In the 1960s a fragment from a first century scroll of the Psalms was discovered in a Zealot hideout at Nahal Hever in the Judean wilderness. The scroll fragment was found along with letters from Zealot leader Simon bar Kochba. Tov notes that scrolls from Nahal Hever, because of their association to the Zealots, were probably representative of 'main-stream' Jewish scribal texts. Interestingly this fragment preserves the text from Psalm 22:16(17). This scroll is of great interest to textual critics as the majority of Masoretic manuscripts read differently to the text normally followed by English translations of Psalm 22.
Most English Bibles read at verse 16(17 in the Hebrew), “They have pierced my hands and my feet”. While the Masoretic text in the Hebrew Bible reads, “like a lion [are] my hands and my feet”. The difference between ‘like a lion’ (כארי) and ‘they have pierced (כארו) is quite tiny visually. The reading, “they have pierced”, is attested in several medieval Hebrew Masoretic manuscripts. BHS lists כארו as supported by pauci manuscripti (i.e. a few, Kenicott gives seven), it also lists כרו (also pierce) as supported by two manuscripts, (Kenicott adds that it is also found in the margin of three other manuscripts). Thus the variant ‘pierced’ was attested (though slimly) in later Masoretic manuscripts. Textual criticism does not follow democratic principles, according to Tov, so a minority reading should not be ruled out straight away. Furthermore the Septuagint reads ὤρυξαν (pierced) as did the ancient Syriac and Vulgate translations. The vorlage for the Syriac and Vulgate was the proto-Masoretic Text; thereby we have indirect evidence for the variant reading via translation.
Midrash commentary for כארי in Psalm 22 mark ‘like a lion’ as a verb, and the Masoretic notes for verse 17 (in Heb) note that this word כארי occurs also in Isaiah 38.13, but it informs the reader that the two occurrences are not identical. Thus there was an early tradition that כארי in Psalm 22 meant something different to the occurrence in Isaiah.

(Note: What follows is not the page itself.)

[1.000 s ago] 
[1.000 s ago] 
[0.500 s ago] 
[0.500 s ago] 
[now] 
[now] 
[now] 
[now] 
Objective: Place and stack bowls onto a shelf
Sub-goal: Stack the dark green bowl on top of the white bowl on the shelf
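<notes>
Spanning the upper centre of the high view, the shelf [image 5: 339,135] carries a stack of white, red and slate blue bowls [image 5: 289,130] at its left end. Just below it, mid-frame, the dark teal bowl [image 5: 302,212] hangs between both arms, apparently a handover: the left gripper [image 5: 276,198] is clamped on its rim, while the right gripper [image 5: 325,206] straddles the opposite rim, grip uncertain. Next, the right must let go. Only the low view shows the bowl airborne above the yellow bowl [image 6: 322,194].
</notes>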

Finally to the scroll from Nahal Hever! I quote here from The DSS Bible, translated with commentary by M. Abegg and P. Flint (Directors of the DSS Institute) and E. Ulrich (professor of Hebrew at Notre Dame University and one of the chief editors of the Qumran Biblical texts).
“Psalm 22 is a favourite among Christians since it is often linked to the NT with the suffering and death of Jesus. A well known and controversial reading is found in verse 16, where the Masoretic Text reads, ‘Like a lion are my hands and feet,’ whereas the Septuagint has ‘They have pierced my hands and my feet.’ Among the scrolls the reading in question is found only in the Psalms scroll found at Nahal Hever (abbreviated as 5/6HevPs), which reads ‘They have pierced my hands and feet’!”